User:Ondrej/Bugs/385245

From MozillaWiki
Jump to: navigation, search

bug 385245

History sidebar supports multiple views, for each view there is one query performed which reads all the data to be displayed on the view. The more data is in the database the longer it takes to display the sidebar.

Testing conditions

  • No favicons (they seems to slow down display of the sidebar and should be solved separately).
  • Loading time is just the time spent in the database engine.
  • Time is always in ms unless specified else.
  • Three databases of various size:
Database Places Visits
Small 88 15124
Mid 589 76250
Bug 3276 255363

Views

View by Date and Site

Current Situation

Loads all places and their visits, performs grouping by date and site in memory.

Future Situation

This just combines "View by Date" and "View by Site" - there will be on demand loading on two leves, first by the date and then by the site. Only last visits to each place in given site and time range will be displayed. This will be the fastest view.

View by Site

Current Situation

Loads all places and their visits, performs grouping by site in memory.

Future Situation

Only list of sites will be loaded initially.
SELECT DISTINCT rev_host
FROM moz_places
WHERE hidden <> 1
ORDER BY 1 DESC;
Database Loading Time Records
Small 1.76 48
Mid 12.64 517
Bug 77.53 2831

Even for big database, the time seems to be acceptable. Pages inside the sites will be loaded on demand using the rev_host as filter, we will be selecting only latest visits to each place on the given site.

View by Date

Current Situation

Loads all places and all related visits to memory, processes the data in memory and creates groups by days. This takes with big database more then 30 seconds. When user clicks on the day, more processing is done, with big database and "Older than 6 days" range this can take 3 minutes. Collapsing and expanding this range takes the same time.
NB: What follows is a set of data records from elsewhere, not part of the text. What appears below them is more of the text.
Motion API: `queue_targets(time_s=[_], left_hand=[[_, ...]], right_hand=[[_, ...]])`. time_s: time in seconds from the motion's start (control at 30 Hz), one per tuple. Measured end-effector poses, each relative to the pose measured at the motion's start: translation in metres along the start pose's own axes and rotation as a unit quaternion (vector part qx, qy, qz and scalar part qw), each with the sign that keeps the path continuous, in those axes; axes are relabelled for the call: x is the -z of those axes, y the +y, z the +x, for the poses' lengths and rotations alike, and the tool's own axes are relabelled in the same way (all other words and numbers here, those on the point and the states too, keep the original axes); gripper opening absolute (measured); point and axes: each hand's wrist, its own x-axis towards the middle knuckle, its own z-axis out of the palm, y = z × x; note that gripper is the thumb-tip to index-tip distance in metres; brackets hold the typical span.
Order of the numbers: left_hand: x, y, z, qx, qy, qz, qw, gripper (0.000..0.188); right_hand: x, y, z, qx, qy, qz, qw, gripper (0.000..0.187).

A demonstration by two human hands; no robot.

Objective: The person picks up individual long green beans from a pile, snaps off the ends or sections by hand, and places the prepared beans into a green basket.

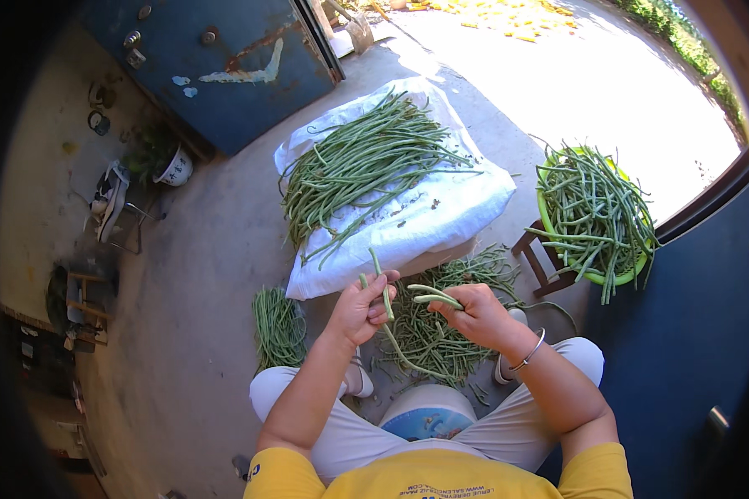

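My left hand (pixel 364 308) pinches a long green bean (pixel 401 353) whose tail hangs down between my knees; a shorter piece sticks up past my fingers. Beside it, a little to the right, my right hand (pixel 478 314) is closed around several short bean pieces (pixel 429 293), their ends pointing left. Below both hands, a heap of broken bean pieces (pixel 433 333) lies on the floor between my feet. In front of me a large pile of whole long beans (pixel 362 162) rests on a white woven sheet (pixel 441 212) over a raised support.
To the right, a lime-green basin (pixel 543 200) heaped with long beans sits on a wooden stool (pixel 549 270). A bundle of beans (pixel 279 328) lies on the floor at left. A round container (pixel 429 407) stands between my legs. Blue metal doors (pixel 233 75) flank the doorway.
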Motion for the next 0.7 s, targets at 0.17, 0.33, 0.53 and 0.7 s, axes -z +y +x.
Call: queue_targets(time_s=[0.17,0.33,0.53,0.7], left_hand=[[-0.007,-0.012,-0.001,-0.023,-0.048,0.054,0.997,0.02],[-0.01,-0.019,0.0,-0.04,-0.086,0.048,0.994,0.017],[-0.004,-0.005,-0.002,-0.081,-0.02,0.008,0.996,0.016],[0.003,0.005,-0.002,-0.111,-0.005,0.006,0.994,0.015]], right_hand=[[-0.011,0.011,0.004,-0.168,0.009,0.231,0.958,0.029],[-0.014,0.008,0.005,-0.194,-0.072,0.312,0.927,0.021],[-0.008,0.009,0.004,-0.193,-0.078,0.311,0.927,0.019],[-0.007,0.014,0.002,-0.187,-0.072,0.288,0.936,0.018]])
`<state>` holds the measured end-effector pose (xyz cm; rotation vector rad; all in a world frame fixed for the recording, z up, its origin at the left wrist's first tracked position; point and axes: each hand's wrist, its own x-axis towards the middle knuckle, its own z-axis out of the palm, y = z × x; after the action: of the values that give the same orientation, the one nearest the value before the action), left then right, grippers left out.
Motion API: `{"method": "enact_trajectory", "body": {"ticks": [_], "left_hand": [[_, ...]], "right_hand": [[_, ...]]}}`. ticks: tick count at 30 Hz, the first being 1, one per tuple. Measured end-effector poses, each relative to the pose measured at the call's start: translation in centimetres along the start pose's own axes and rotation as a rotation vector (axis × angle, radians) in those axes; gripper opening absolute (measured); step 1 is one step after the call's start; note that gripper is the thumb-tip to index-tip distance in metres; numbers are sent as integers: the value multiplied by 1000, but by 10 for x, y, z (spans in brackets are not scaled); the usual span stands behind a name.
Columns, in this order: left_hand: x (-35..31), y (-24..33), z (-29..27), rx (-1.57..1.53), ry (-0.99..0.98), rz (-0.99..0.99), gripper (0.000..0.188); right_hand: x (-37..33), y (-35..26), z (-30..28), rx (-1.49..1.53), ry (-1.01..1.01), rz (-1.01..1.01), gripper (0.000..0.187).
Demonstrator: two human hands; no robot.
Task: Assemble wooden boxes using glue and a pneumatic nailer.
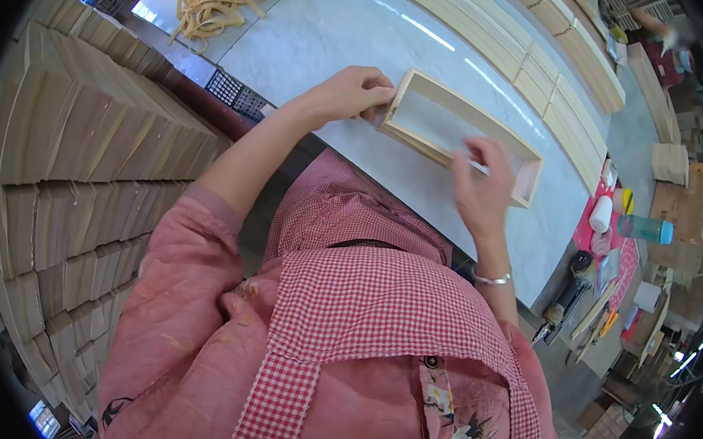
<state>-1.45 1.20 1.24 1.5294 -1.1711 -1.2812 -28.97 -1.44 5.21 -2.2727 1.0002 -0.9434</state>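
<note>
A narrow rectangular frame of pale wood (468, 109) lies slantwise on the light table, with the tabletop showing through its middle. At its far left end is my left hand (356, 94), fingers curled and closed on the frame's corner; some fingertips are hidden behind the wood. My right hand (485, 182), a bangle on its wrist, is over the near long side, close to the right end. Its fingers are bent but smeared by motion, so whether they grip anything does not show.
Long bundles of pale wooden strips (495, 47) lie tied along the table's far side. Tan bands (215, 11) are heaped at the far left. Stacked wooden boards (72, 134) rise at my left. A teal-capped bottle (645, 229) and tools stand at right.
</note>
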Motion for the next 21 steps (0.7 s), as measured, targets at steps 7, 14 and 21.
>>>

Database Loading Time Records
Small 294 1525
Mid 1366 67423
Bug 5156 245441

Future Situation

There will be 8 queries performed which will check for which ranges we have visits (Today, Yesterday, 2 days ago, ...). No visits will be loaded, just the ranges will be presented. A query to check whether there is a visit for the given date:
SELECT visit_date
FROM   moz_historyvisits
WHERE  visit_date
       BETWEEN
           CAST(strftime("%s",current_timestamp, "-1 days") AS UNSIGNED)*1000000
       AND
           CAST(strftime("%s",current_timestamp) AS UNSIGNED)*1000000
LIMIT 1;
This query takes about 0.5ms on any size database, together these 8 queries take 4ms. So the sidebar would be displayed immediately. When the user clicks on any range, only places visited in the period will be loaded and sorted by most recent visits:
SELECT h.id, h.url, h.title, h.rev_host, h.visit_count, MAX(v.visit_date), f.url, v.session, null
FROM moz_places h
    JOIN moz_historyvisits v ON h.id = v.place_id
    LEFT OUTER JOIN moz_favicons f ON h.favicon_id = f.id
WHERE
    visit_date
       BETWEEN
           CAST(strftime("%s",current_timestamp, "-1 days") AS UNSIGNED)*1000000
       AND
           CAST(strftime("%s",current_timestamp) AS UNSIGNED)*1000000
  AND h.hidden <> 1
  AND v.visit_type NOT IN (0,4)
GROUP BY h.id
ORDER BY MAX(v.visit_date) DESC;
Database Today Yesterday Older than 6 days
Small 3.42 3.30 77.01
Mid 7.71 8.41 394.81
Bug 21.49 26.32 1654.24

This gives reasonable times with exception of the "Older than 6 days", which would be slow even for mid database. It requires incremental loading.

View by Most Visited

Current Situation

Joins places with history, this could be avoided if the visit_count is only updated for proper visit_types (to be checked).

Future Situation

Requires incremental loading.

View by Last Visited

Current Situation

Correct query, loads all the places and their last visit.

Future Situation

Requires incremental loading.

Searching

Current Situation

Searching loads all places from the database and performs searching on UI. This is done for each group of letters typed.

Future Situation

We should repeat the query only when user removes some characters from the search, not when he types more (in such case, we should do filtering in memory). We should be searching using LIKE for title and url. This leads to full scan on the table, but this full scan is done anyway, so filtering on backend should speed the searching up.

Incremental loading

Even with possible on demand loading, there are still some queries, that would be too slow. Fortunately all such views can be loaded in chunks using existing indexes. We should not load all the data in the sidebar immediately, but instead we should load the data as the user scrolls down.